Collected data

▬▬▬▬▬▬▬▬▬▬

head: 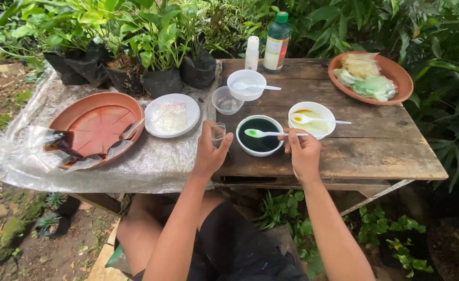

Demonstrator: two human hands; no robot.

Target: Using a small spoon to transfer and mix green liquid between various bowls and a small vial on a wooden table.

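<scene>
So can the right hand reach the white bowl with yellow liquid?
Probably yes. The right hand holds the white plastic spoon over the white bowl of dark green liquid, and the white bowl of yellow liquid sits just beyond, with nothing between.

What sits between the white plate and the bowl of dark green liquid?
In the head view, the left hand holding a small clear cup sits between the white plate and the green-liquid bowl.

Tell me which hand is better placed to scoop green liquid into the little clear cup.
Probably the right hand: it already holds the handle of the white spoon lying across the bowl of green liquid. The left hand is occupied holding the small clear cup beside that bowl.
</scene>
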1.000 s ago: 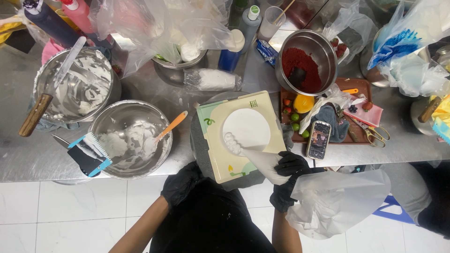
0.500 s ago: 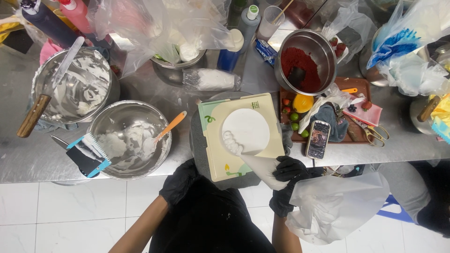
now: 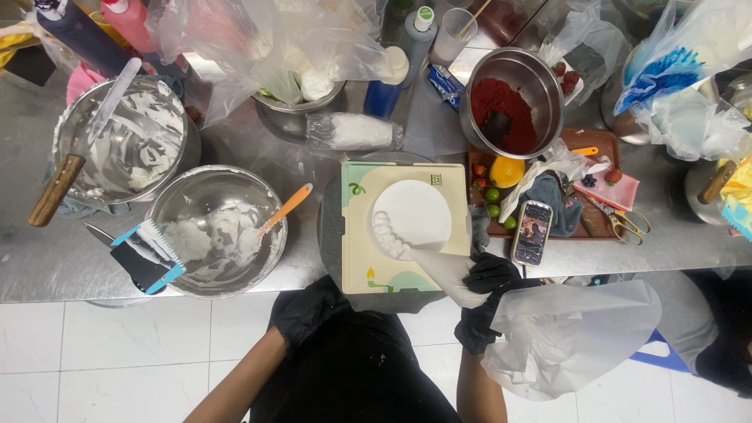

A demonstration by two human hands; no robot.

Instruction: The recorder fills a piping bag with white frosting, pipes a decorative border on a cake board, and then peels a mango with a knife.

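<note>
A round white cake [image 3: 413, 215] sits on a square cream-coloured board [image 3: 362, 235], which rests on a dark round turntable [image 3: 330, 235]. My right hand [image 3: 486, 294], in a black glove, grips a piping bag [image 3: 446, 270] full of white cream. Its tip touches the cake's lower-left rim, where a row of piped cream blobs [image 3: 389, 235] runs along the edge. My left hand [image 3: 307, 312], also gloved in black, rests at the turntable's near-left edge with its fingers curled; I cannot tell whether it grips the edge.
Two steel bowls of white cream stand on the steel table at the left: one [image 3: 215, 231] with an orange-handled spatula, one [image 3: 125, 141] with a long wooden-handled knife. A pot of red crumbs [image 3: 511, 102], a phone [image 3: 531, 232], fruit, scissors [image 3: 619, 219] and plastic bags crowd the right.
The piping tip has moved along the cake's lower-left rim and the row of cream blobs has grown longer. My left hand stays at the turntable's edge.
</note>
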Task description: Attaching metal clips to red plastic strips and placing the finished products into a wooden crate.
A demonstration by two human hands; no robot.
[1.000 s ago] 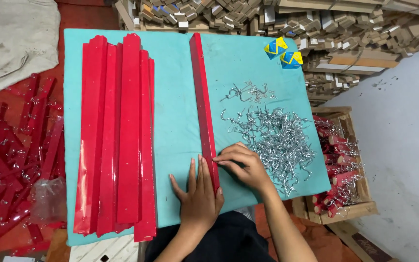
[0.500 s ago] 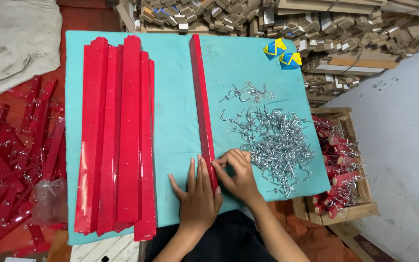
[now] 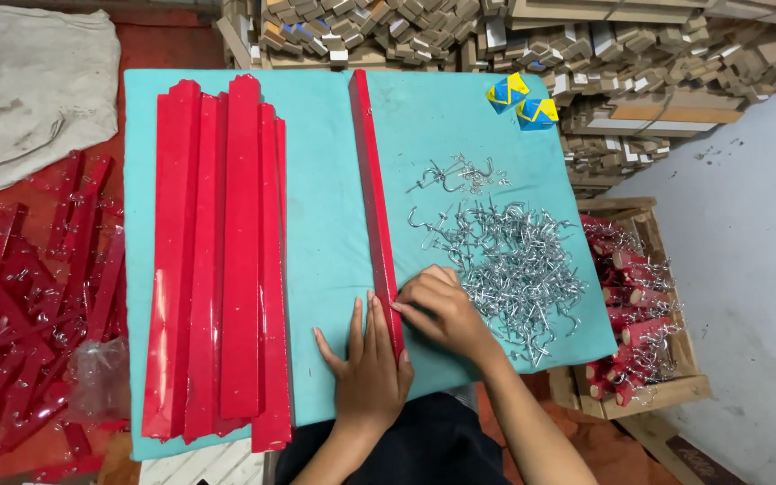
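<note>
Left hand (image 3: pixel 368 359) lies flat with spread fingers, released, pressing the near end of the single red strip (image 3: pixel 374 198) that runs lengthwise over the turquoise surface (image 3: pixel 325 224); right hand (image 3: pixel 442 310) is half clenched, fingertips pinching at the strip's edge, and I cannot tell if it grasps a small hook. To do this well, I judge, keep the strip pinned steady and work beside the metal hook pile (image 3: pixel 514 269), well apart from the red strip stack (image 3: pixel 217 260).
</note>
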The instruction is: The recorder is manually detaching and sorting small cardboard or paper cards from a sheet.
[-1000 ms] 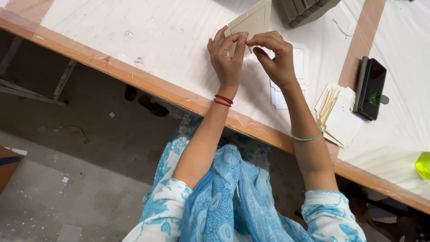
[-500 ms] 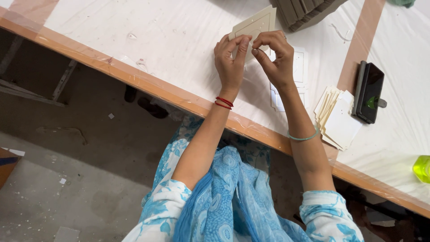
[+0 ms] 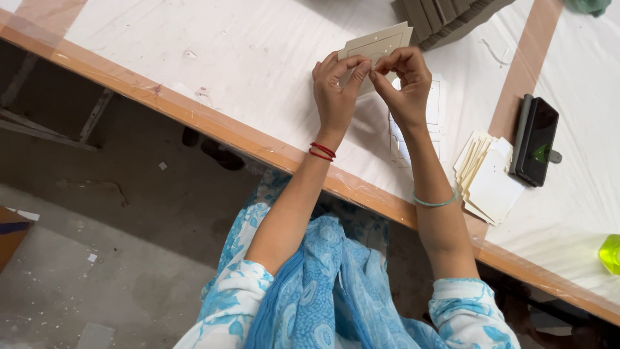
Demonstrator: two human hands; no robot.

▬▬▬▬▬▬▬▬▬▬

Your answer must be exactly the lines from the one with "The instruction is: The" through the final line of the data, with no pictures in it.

◆ **Written response**
The instruction is: The recorder is manually detaching and sorting small cardboard or paper cards from a sheet.
[-1000 ms] 
[-500 ms] 
[+0 ms] 
Demonstrator: two human hands; no robot.

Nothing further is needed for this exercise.